═════ Data for the task
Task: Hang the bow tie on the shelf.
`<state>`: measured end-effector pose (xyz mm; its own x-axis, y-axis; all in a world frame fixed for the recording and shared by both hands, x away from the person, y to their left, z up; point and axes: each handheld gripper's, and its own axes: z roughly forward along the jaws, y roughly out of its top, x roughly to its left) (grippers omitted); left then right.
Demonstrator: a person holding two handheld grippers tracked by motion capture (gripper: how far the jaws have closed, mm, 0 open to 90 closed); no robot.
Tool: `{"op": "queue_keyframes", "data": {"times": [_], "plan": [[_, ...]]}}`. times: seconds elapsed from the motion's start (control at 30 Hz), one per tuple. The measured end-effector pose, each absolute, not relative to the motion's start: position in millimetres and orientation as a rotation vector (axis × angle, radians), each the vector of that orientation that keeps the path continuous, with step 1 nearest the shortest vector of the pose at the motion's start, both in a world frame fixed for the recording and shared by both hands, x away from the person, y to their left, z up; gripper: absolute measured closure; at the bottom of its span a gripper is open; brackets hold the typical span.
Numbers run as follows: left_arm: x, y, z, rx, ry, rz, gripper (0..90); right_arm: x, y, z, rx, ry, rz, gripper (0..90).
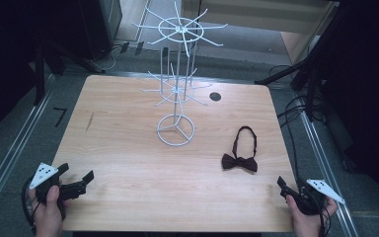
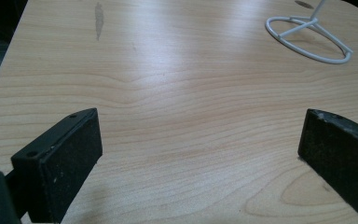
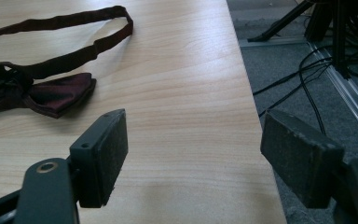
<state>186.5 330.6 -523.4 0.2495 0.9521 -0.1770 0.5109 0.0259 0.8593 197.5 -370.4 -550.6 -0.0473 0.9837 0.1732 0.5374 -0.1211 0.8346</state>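
Note:
A dark red bow tie (image 1: pixel 240 163) with its neck strap looped behind it lies flat on the right side of the wooden table (image 1: pixel 128 143); it also lies at the upper left (image 3: pixel 42 95) in the right gripper view. A white wire display stand (image 1: pixel 176 79) with two tiers of hooks rises at the table's middle back, its ring base (image 2: pixel 310 39) at top right in the left gripper view. My left gripper (image 1: pixel 75 177) rests open at the front left corner. At the front right edge my right gripper (image 1: pixel 292 190) stands open, a short way in front of the bow tie. Nothing sits between either pair of jaws.
A round dark grommet hole (image 1: pixel 215 96) sits near the table's back edge. Black cables (image 1: pixel 296 111) and dark stand legs (image 1: pixel 286 74) lie on the grey floor to the right. Metal rails (image 1: pixel 10 153) run along the floor on the left.

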Motion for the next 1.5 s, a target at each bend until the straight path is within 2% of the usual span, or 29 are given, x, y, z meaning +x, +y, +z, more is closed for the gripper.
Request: {"op": "queue_keyframes", "data": {"times": [0.13,0.33,0.53,0.6,0.7,1.03,1.5], "plan": [[186.2,330.6,-523.4,1.616,1.386,0.613,0.2,200.0,-367.7,-546.2,1.714,1.631,1.096,23.2],[185.5,331.1,-523.4,1.602,1.381,0.612,0.2,214.5,-343.5,-517.0,1.638,1.760,1.052,19.0],[184.8,332.7,-523.6,1.596,1.369,0.608,0.2,230.1,-331.1,-503.8,1.661,1.849,1.044,18.1],[184.7,332.7,-523.5,1.597,1.368,0.606,0.2,237.0,-326.2,-502.1,1.688,1.889,1.031,13.6],[184.8,332.6,-523.5,1.599,1.367,0.608,0.2,249.7,-315.9,-499.9,1.721,1.965,0.964,12.5],[184.8,332.9,-523.6,1.598,1.367,0.606,0.2,282.4,-286.1,-482.7,1.730,2.123,0.805,0.0],[184.8,333.4,-523.5,1.598,1.366,0.600,0.2,330.8,-249.6,-478.4,1.898,2.224,0.628,0.0]]}}
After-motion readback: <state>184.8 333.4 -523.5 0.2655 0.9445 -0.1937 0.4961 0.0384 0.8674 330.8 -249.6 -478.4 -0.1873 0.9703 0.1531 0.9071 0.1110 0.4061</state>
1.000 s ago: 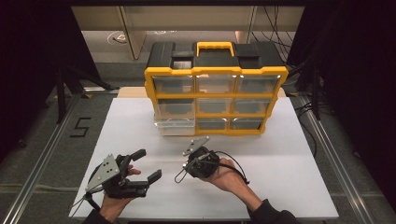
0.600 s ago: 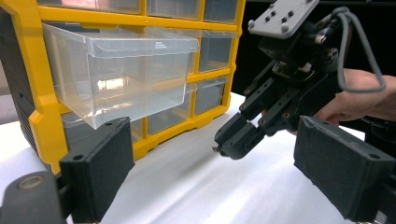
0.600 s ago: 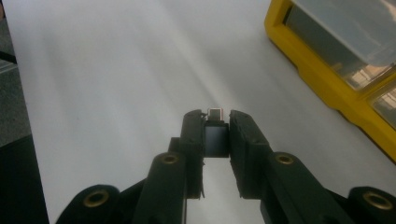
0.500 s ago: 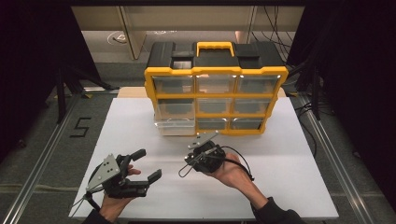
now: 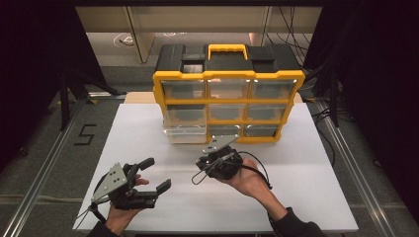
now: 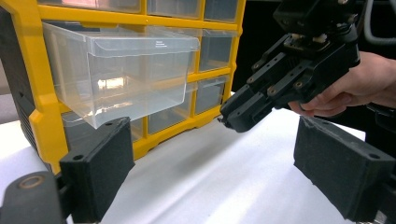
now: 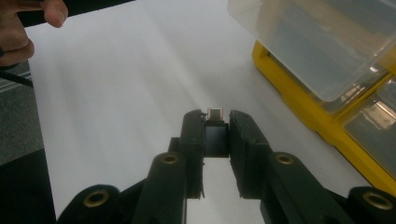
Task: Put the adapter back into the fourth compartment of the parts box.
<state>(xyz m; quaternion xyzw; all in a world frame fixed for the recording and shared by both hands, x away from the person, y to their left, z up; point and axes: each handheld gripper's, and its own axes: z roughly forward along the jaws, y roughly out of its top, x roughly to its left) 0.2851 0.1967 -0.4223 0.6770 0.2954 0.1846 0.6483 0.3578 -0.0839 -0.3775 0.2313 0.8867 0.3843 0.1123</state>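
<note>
A yellow and black drawer organizer (image 5: 227,106) stands at the back of the white table (image 5: 306,187). One clear drawer (image 5: 185,131) on its left side is pulled out and looks empty (image 6: 121,70). My right gripper (image 5: 201,165) hovers just in front of the organizer. It is shut on a small black part with a metal end (image 7: 216,135), held above the table beside the drawer (image 7: 317,42). My left gripper (image 5: 157,174) rests low at the front left with its jaws wide open and nothing between them. The left gripper view faces the drawer and the right gripper (image 6: 233,116).
The organizer's other clear drawers (image 5: 267,112) are pushed in. White tabletop spreads around both hands. A metal rail (image 5: 44,168) runs along the table's left side, and a floor mark reading 5 (image 5: 85,134) lies beside it. Cables trail from the right gripper (image 5: 259,170).
My right hand has lifted the gripper and carried it a little toward the organizer, still shut on the small part. The left gripper has stayed put.
</note>
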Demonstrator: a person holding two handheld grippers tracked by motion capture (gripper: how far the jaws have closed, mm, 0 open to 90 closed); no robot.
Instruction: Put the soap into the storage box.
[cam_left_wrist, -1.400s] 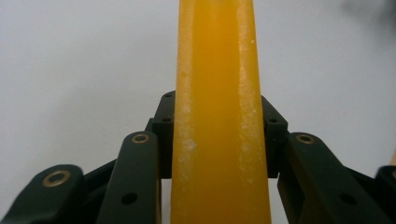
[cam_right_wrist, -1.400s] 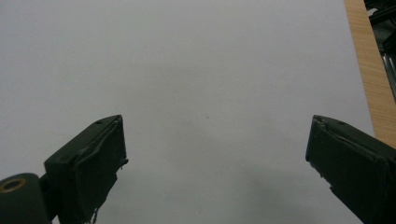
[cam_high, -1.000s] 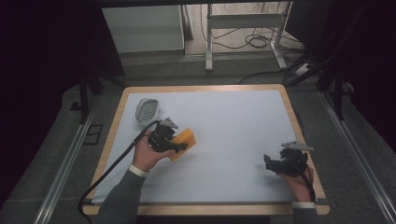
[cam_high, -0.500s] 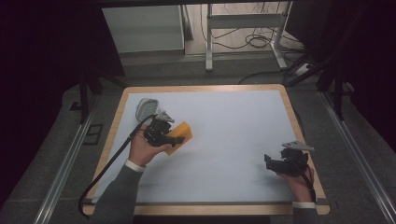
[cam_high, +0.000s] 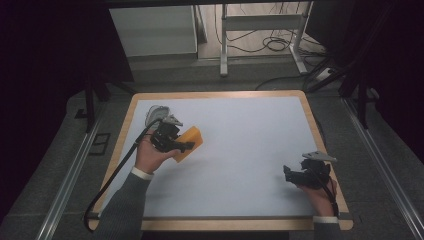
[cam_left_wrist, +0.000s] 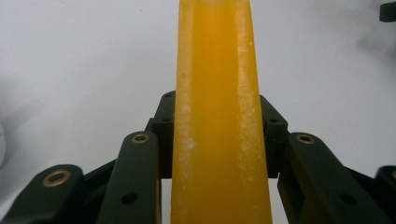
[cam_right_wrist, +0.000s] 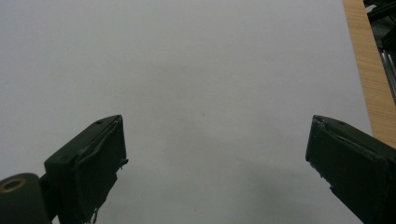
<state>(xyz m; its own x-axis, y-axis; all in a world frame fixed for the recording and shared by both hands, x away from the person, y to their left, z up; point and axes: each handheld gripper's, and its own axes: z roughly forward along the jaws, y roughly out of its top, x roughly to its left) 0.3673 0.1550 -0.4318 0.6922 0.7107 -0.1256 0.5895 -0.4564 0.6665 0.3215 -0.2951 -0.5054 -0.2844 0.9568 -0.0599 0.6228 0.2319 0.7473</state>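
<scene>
An orange sponge (cam_high: 189, 142) is clamped edge-on in my left gripper (cam_high: 181, 145) at the left of the white table top; in the left gripper view the orange sponge (cam_left_wrist: 217, 116) runs straight up between the two black jaws, which press on both its sides. Just behind the left hand lies a grey, rounded object (cam_high: 156, 114) near the table's far left corner. My right gripper (cam_high: 288, 172) rests low near the front right edge. Its jaws stand wide apart over bare white surface in the right gripper view, nothing between them (cam_right_wrist: 217, 161).
The white work surface has a wooden rim (cam_high: 215, 94); a strip of that wooden rim (cam_right_wrist: 369, 70) shows in the right gripper view. A black cable (cam_high: 115, 175) trails from the left gripper over the front left edge. Table legs and cables stand on the floor beyond.
My left gripper has carried the orange sponge up and away from me, towards the grey object. The right gripper has stayed in place, open.
</scene>
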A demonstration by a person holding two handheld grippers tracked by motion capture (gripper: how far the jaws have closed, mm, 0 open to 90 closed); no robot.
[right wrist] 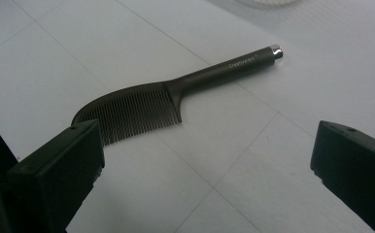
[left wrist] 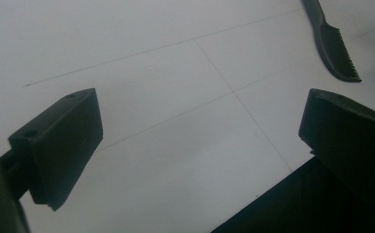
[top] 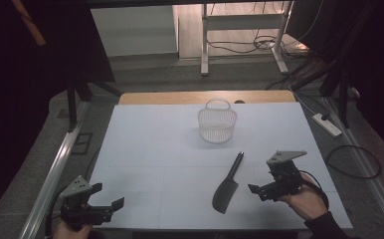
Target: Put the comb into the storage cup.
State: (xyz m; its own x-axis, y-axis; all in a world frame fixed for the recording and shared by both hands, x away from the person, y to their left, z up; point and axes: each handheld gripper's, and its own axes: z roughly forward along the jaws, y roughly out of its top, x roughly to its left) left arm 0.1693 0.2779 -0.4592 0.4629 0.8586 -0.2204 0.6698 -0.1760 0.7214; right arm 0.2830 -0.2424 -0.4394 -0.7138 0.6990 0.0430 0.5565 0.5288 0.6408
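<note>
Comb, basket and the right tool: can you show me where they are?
comb [right wrist: 137, 114]: right gripper view, on its teeth.
basket [top: 217, 128]: high view, on its mesh wall.
right tool [top: 263, 191]: high view, midway between its open jaw tips.
</note>
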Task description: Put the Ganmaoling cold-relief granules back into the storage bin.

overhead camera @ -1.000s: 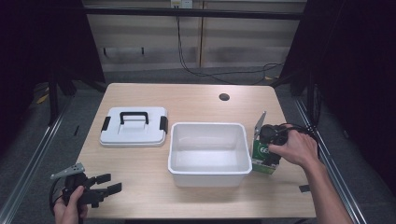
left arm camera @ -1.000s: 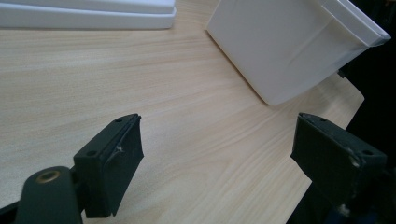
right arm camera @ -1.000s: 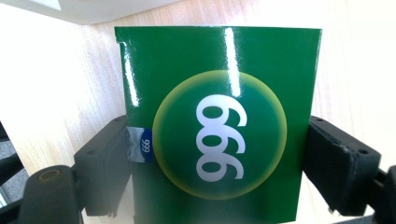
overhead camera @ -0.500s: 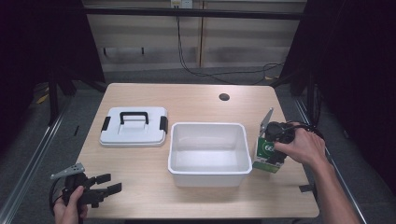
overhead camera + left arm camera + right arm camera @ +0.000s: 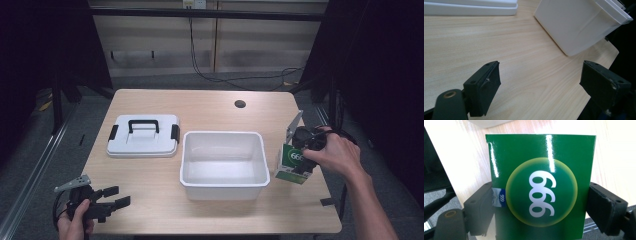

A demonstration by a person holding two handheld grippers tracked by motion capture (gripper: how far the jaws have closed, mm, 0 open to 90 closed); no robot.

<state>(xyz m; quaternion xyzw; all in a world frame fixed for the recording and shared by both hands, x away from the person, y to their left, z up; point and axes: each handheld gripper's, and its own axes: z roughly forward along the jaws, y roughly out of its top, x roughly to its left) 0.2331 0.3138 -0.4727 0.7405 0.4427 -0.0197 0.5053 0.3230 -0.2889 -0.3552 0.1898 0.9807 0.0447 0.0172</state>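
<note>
A green box marked 999 (image 5: 291, 162) stands just right of the white bin (image 5: 222, 186), close to the table's right edge. My right gripper (image 5: 300, 151) comes at it from the right, under a hand. In the right gripper view the box (image 5: 541, 170) fills the space between the jaws, and both pads press on its sides, so my right gripper (image 5: 541, 206) is shut on it. My left gripper (image 5: 113, 197) rests low at the table's front left corner, held in a hand. It is open, with bare wood between the jaws of my left gripper (image 5: 540, 78).
A white lid with a black handle (image 5: 143, 135) lies flat left of the bin, and its edge (image 5: 469, 8) shows beyond the left gripper. The bin wall (image 5: 576, 27) rises ahead of that gripper. A round cable hole (image 5: 240, 104) sits at the back right.
The right hand and the green box have shifted slightly to the right, away from the bin wall. The left gripper has stayed still.
</note>
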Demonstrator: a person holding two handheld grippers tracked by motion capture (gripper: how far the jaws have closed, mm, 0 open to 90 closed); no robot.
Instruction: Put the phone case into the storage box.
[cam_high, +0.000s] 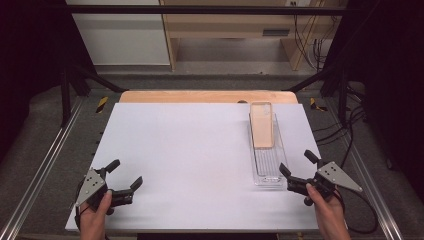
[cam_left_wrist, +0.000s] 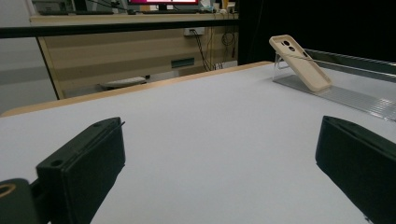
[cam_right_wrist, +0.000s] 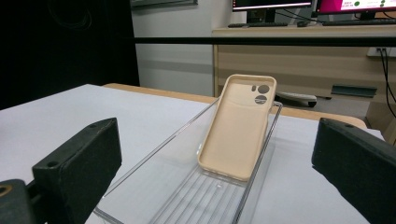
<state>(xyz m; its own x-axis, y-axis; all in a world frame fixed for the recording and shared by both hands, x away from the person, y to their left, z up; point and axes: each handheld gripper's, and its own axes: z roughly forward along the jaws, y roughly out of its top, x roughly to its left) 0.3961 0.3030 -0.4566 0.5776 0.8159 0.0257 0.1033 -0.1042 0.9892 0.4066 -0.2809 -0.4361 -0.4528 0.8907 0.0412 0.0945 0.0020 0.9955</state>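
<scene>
A beige phone case (cam_high: 262, 124) (cam_right_wrist: 238, 126) (cam_left_wrist: 300, 61) leans tilted inside a long clear plastic tray (cam_high: 269, 172) (cam_right_wrist: 187, 196) (cam_left_wrist: 345, 95) at the right of the white table. My right gripper (cam_high: 298, 162) (cam_right_wrist: 215, 182) stands open just at the tray's near end, its jaws wide apart with nothing between them. At the front left my left gripper (cam_high: 126, 172) (cam_left_wrist: 219, 168) is open too, hovering over bare table, far from the tray.
A white sheet (cam_high: 190, 150) covers the table, with a wooden edge (cam_high: 200, 96) at the back. Metal frame rails (cam_high: 45, 155) run along both sides. A desk with cables (cam_high: 310, 40) stands behind the table.
</scene>
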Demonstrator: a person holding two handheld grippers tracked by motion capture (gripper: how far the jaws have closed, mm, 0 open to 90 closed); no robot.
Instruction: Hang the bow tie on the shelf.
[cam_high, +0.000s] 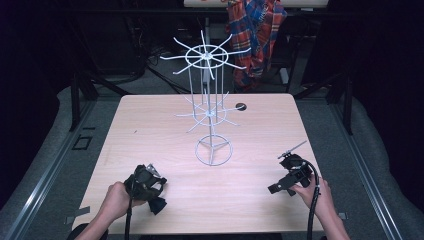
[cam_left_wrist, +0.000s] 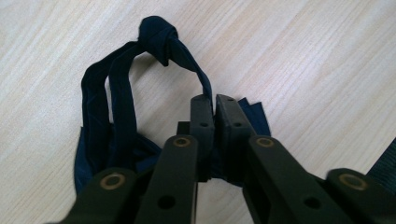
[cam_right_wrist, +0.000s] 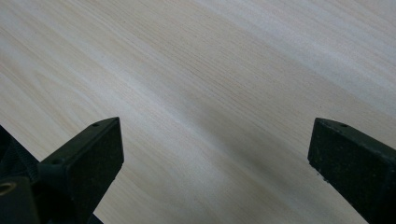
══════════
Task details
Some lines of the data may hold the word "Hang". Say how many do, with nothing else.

Solved exercise
2